DATA RECORDS section start

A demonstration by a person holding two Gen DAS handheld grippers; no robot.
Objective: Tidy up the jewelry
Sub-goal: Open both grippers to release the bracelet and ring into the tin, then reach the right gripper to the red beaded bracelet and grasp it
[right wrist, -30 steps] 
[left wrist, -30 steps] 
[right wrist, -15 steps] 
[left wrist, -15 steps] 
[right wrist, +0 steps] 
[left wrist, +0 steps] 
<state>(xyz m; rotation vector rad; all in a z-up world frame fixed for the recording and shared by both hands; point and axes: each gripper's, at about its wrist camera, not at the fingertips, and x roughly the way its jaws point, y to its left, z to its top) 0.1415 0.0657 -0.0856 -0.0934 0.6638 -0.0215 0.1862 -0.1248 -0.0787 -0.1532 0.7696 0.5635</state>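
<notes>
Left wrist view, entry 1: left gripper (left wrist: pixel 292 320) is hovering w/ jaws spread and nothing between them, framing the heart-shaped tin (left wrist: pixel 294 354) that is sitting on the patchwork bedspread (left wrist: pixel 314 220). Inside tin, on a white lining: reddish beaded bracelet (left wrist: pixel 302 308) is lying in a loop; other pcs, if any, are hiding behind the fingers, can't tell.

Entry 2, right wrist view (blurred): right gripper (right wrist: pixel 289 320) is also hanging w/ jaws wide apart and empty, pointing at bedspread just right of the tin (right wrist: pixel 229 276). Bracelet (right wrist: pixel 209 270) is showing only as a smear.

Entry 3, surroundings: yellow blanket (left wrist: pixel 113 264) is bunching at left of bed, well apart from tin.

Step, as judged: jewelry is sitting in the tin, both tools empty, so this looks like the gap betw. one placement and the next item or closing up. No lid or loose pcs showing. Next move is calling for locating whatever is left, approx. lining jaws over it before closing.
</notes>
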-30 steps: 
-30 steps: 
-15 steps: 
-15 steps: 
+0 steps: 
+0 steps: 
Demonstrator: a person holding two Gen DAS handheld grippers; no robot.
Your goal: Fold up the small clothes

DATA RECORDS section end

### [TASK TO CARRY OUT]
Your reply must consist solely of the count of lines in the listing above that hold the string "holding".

### [ANSWER TO THE PROBLEM]
2